Authored by Zachary Stieber via The Epoch Times (emphasis ours),

A Harvard Medical School professor who refused to get a COVID-19 vaccine has been terminated, according to documents reviewed by The Epoch Times.

Martin Kulldorff, epidemiologist and statistician, at his home in Ashford, Conn., on Feb. 11, 2022. (Samira Bouaou/The Epoch Times)

Martin Kulldorff, an epidemiologist, was fired by Mass General Brigham in November 2021 over noncompliance with the hospital’s COVID-19 vaccine mandate after his requests for exemptions from the mandate were denied, according to one document. Mr. Kulldorff was also placed on leave by Harvard Medical School (HMS) because his appointment as professor of medicine there “depends upon” holding a position at the hospital, another document stated.

Mr. Kulldorff asked HMS in late 2023 how he could return to his position and was told he was being fired.

You would need to hold an eligible appointment with a Harvard-affiliated institution for your HMS academic appointment to continue,” Dr. Grace Huang, dean for faculty affairs, told the epidemiologist and biostatistician.

She said the lack of an appointment, combined with college rules that cap leaves of absence at two years, meant he was being terminated.

Mr. Kulldorff disclosed the firing for the first time this month.

“While I can’t comment on the specifics due to employment confidentiality protections that preclude us from doing so, I can confirm that his employment agreement was terminated November 10, 2021,” a spokesperson for Brigham and Women’s Hospital told The Epoch Times via email.

Mass General Brigham granted just 234 exemption requests out of 2,402 received, according to court filings in an ongoing case that alleges discrimination.

The hospital said previously, “We received a number of exemption requests, and each request was carefully considered by a knowledgeable team of reviewers.

A lot of other people received exemptions, but I did not,” Mr. Kulldorff told The Epoch Times.

Mr. Kulldorff was originally hired by HMS but switched departments in 2015 to work at the Department of Medicine at Brigham and Women’s Hospital, which is part of Mass General Brigham and affiliated with HMS.

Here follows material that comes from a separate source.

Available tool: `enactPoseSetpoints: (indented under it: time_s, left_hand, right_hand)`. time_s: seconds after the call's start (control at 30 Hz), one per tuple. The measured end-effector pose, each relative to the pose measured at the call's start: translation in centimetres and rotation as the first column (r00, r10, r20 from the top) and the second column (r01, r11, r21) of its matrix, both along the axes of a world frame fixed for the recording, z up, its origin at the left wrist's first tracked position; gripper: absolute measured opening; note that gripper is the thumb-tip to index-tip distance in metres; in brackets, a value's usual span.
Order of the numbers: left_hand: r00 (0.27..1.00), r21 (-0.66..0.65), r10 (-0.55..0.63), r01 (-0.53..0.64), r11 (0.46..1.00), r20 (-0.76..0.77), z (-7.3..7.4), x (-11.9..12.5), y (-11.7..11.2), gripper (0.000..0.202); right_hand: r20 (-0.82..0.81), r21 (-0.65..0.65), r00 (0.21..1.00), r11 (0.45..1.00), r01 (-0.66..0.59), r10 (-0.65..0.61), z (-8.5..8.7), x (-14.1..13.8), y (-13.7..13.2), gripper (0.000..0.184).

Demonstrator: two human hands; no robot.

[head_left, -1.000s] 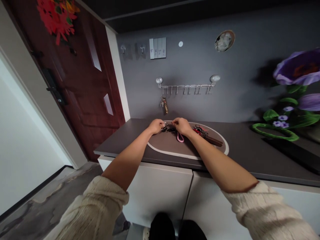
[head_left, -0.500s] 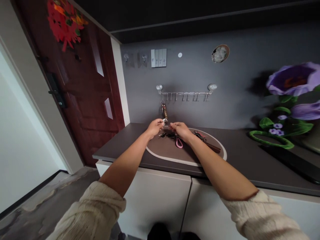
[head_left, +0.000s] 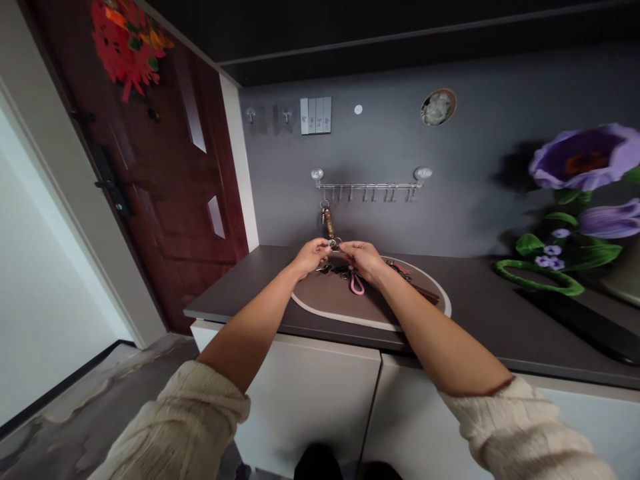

Harvard Medical School has affiliation agreements with several Boston hospitals which it neither owns nor operationally controls,” an HMS spokesperson told The Epoch Times in an email. “Hospital-based faculty, such as Mr. Kulldorff, are employed by one of the affiliates, not by HMS, and require an active hospital appointment to maintain an academic appointment at Harvard Medical School.”

HMS confirmed that some faculty, who are tenured or on the tenure track, do not require hospital appointments.

Natural Immunity

Before the COVID-19 vaccines became available, Mr. Kulldorff contracted COVID-19. He was hospitalized but eventually recovered.

That gave him a form of protection known as natural immunity. According to a number of studies, including papers from the U.S. Centers for Disease Control and Prevention, natural immunity is better than the protection bestowed by vaccines.

Other studies have found that people with natural immunity face a higher risk of problems after vaccination.

Mr. Kulldorff expressed his concerns about receiving a vaccine in his request for a medical exemption, pointing out a lack of data for vaccinating people who suffer from the same issue he does.

I already had superior infection-acquired immunity; and it was risky to vaccinate me without proper efficacy and safety studies on patients with my type of immune deficiency,” Mr. Kulldorff wrote in an essay.

In his request for a religious exemption, he highlighted an Israel study that was among the first to compare protection after infection to protection after vaccination. Researchers found that the vaccinated had less protection than the naturally immune.

“Having had COVID disease, I have stronger longer lasting immunity than those vaccinated (Gazit et al). Lacking scientific rationale, vaccine mandates are religious dogma, and I request a religious exemption from COVID vaccination,” he wrote.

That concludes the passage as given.